The image reveals that the Butterfly Nebula has an S-shaped pattern made by gas blown out at high speed by a star. The ‘S’ only appears when captured by the Hubble camera filter that “records near-infrared emission from singly ionized iron atoms.” This iron emission likely traces the central star system’s most recent ejections of gas, which are moving at much faster speeds than the previously expelled mass. The star or stars at its center are responsible for the nebula's appearance. In their “death throes,” they have cast off layers of gas periodically over the past couple thousand years. The ‘wings’ of NGC 6302 are regions of gas heated to more than 36,000 degrees Fahrenheit that are tearing across space at more than 600,000 miles an hour. “This iron emission is a sensitive tracer of energetic collisions between slower winds and fast winds from the stars. It's commonly observed in supernova remnants and active galactic nuclei, and outflowing jets from newborn stars, but is very rarely seen in planetary nebulas,” explains Balick.

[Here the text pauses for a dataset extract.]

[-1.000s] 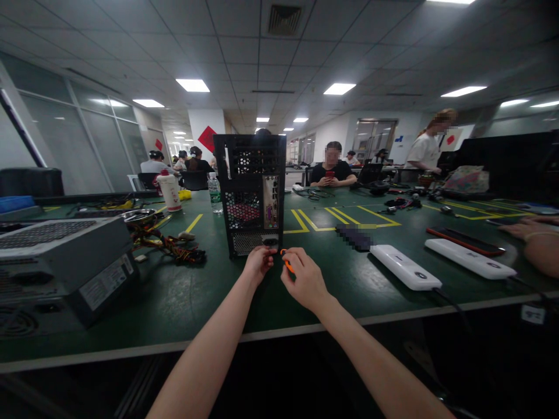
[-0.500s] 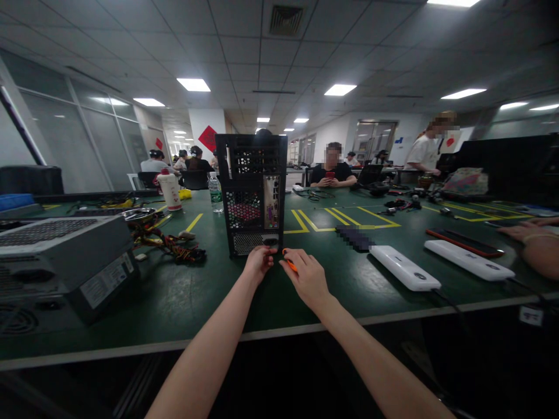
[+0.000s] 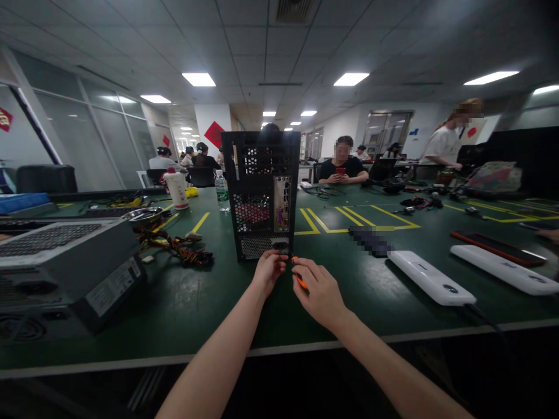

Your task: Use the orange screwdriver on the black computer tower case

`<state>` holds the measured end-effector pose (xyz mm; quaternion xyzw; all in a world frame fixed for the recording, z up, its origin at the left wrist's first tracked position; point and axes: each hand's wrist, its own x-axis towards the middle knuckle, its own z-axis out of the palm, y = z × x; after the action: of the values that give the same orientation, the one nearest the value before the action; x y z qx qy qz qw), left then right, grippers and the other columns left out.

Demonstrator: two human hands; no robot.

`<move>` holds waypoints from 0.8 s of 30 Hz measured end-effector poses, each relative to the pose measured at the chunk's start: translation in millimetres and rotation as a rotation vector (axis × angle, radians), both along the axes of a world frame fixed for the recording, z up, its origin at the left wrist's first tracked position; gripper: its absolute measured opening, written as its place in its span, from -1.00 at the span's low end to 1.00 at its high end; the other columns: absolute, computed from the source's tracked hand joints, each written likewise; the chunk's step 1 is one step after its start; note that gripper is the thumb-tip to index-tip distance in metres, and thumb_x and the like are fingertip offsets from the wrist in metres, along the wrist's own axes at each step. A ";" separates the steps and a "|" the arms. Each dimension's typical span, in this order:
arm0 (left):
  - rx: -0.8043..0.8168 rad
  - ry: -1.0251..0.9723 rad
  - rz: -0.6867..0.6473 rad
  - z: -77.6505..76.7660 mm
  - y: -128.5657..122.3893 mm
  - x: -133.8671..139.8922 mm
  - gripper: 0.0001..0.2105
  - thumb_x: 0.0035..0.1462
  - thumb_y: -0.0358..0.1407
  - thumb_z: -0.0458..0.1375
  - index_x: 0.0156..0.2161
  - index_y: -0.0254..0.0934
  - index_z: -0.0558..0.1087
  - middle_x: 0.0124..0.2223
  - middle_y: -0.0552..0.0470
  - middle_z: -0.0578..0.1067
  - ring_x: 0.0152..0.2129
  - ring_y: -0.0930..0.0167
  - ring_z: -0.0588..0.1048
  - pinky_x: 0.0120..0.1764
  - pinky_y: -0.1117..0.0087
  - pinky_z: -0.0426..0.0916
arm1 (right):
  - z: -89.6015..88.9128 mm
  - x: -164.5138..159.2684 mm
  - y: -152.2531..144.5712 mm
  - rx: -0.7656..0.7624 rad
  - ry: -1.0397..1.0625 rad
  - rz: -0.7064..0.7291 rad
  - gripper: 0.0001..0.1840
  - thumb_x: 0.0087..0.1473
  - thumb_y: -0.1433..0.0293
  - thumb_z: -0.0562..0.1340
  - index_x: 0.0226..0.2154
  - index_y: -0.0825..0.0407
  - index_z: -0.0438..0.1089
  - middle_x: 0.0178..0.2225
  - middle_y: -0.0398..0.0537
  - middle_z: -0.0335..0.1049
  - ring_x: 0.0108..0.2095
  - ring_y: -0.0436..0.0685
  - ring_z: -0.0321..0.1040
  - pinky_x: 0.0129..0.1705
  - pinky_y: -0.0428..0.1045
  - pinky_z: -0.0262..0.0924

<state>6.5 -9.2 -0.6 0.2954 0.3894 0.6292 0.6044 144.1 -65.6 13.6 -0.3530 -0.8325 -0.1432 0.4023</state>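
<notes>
Fingers (image 3: 301, 269) of right hand (image 3: 320, 289) clamped on one orange screwdriver (image 3: 299, 279), left hand (image 3: 269, 269) pinched at one black computer case (image 3: 262, 192)

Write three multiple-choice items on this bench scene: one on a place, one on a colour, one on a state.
1. Where does the computer case stand?
A. on the green table
B. on the floor
C. on a chair

2. What colour is the tool in the right hand?
A. blue
B. orange
C. white

3. How is the left hand placed?
A. flat on the table
B. raised overhead
C. fingers pinched at the case's lower rear

Key: 1 A, its base rests on the mat; 2 B, orange shows between the fingers; 3 C, fingertips meet beside the vent.
</notes>
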 end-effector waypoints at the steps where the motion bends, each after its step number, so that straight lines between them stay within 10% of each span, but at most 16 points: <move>1: 0.000 0.004 0.009 0.3 0.3 0.7 -0.80 -0.09 -0.54 -0.04 -0.29 -0.34 0.18 -0.47 -0.02 0.41 -0.70 0.60 0.30 -0.62 0.59 0.17 | -0.4 -0.3 0.7 -0.013 -0.009 0.006 -0.82 0.00 0.45 0.02 -0.29 0.06 0.24 -0.17 0.01 0.24 -0.23 0.09 0.22 -0.23 0.02 0.11; 24: -0.145 -0.009 -0.086 -1.0 12.5 -2.1 -0.74 -0.08 -0.38 0.01 -0.19 -0.28 0.22 -0.47 -0.01 0.41 -0.76 0.60 0.23 -0.67 0.55 0.05 | 8.2 1.1 14.6 0.028 0.001 0.055 -0.77 -0.09 0.51 0.02 -0.35 0.02 0.31 -0.25 0.08 0.33 -0.36 0.10 0.32 -0.43 0.00 0.29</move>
<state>4.4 3.3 -1.7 0.2646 0.4182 0.5739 0.6524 145.1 -51.0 21.8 -0.3243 -0.8396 -0.1437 0.4113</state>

NGC 7027's central star was identified in a new wavelength of light — near-ultraviolet — for the first time by using Hubble's unique capabilities. The near-ultraviolet observations will help reveal how much dust obscures the star and how hot the star is. “The nebula NGC 7027 shows emission at an incredibly large number of different wavelengths, each of which highlights not only a specific chemical element in the nebula, but also the significant, ongoing changes in its structure,” says Kastner. The researchers say that NGC 7027 had been slowly puffing away its mass in quiet, spherically symmetric, or perhaps spiral patterns for centuries, until relatively recently. In some respects, the changes within this nebula are even more dramatic than those within the Butterfly, says Kastner. “This object, which resembles a colorful jewel bug, is a visibly diffuse region of gas and dust that may be the result of ejections by closely orbiting binary stars that were first slowly sloughing off material over thousands of years, and then entered a phase of more violent and highly directed mass ejections,” says the study.